YOUR GOAL. Write out exactly the lines below that run from the one containing "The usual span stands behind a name" through the one containing "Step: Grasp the", both included, with no other lines.

COLLECTED MATERIAL.
[Start of section]

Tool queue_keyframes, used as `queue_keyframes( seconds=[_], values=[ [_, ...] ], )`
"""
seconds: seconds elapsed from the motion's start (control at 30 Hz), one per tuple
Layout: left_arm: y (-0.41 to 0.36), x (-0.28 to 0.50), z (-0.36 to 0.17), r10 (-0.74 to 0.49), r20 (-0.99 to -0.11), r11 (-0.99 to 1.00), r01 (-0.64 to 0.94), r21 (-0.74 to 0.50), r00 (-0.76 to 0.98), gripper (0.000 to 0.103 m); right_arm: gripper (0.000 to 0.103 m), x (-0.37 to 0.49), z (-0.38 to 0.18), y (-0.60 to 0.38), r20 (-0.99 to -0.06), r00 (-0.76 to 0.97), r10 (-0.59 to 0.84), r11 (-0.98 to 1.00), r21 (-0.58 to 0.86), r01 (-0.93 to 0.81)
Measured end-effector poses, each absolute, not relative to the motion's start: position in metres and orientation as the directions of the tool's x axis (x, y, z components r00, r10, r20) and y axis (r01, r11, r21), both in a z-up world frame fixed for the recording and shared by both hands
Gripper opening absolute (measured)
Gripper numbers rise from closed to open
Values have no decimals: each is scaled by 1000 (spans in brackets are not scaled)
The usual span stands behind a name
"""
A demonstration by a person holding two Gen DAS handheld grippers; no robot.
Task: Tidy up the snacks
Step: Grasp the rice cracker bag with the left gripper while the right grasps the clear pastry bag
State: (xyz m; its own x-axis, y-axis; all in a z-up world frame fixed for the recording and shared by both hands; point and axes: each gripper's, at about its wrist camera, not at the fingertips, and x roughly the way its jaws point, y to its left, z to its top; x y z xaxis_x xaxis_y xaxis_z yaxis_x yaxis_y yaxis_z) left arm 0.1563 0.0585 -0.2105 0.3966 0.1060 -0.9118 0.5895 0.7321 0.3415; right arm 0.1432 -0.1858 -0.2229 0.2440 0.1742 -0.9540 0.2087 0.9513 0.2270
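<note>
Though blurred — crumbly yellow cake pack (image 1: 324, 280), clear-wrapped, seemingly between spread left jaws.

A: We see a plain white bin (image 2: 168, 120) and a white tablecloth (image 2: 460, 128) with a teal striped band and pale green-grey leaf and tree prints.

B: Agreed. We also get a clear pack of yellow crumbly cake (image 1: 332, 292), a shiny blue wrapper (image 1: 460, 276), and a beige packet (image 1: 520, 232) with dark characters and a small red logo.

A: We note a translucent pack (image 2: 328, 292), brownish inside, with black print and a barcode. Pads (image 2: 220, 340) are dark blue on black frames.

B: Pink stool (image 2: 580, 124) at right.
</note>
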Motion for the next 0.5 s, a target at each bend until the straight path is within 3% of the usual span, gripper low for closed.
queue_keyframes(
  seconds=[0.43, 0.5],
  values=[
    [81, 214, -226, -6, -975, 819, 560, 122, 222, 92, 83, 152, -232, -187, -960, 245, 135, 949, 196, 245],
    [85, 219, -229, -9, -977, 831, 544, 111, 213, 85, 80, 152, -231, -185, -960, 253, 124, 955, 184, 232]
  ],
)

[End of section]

THE COMPLETED TASK.
The usual span stands behind a name
"""
A demonstration by a person holding two Gen DAS handheld grippers; no robot.
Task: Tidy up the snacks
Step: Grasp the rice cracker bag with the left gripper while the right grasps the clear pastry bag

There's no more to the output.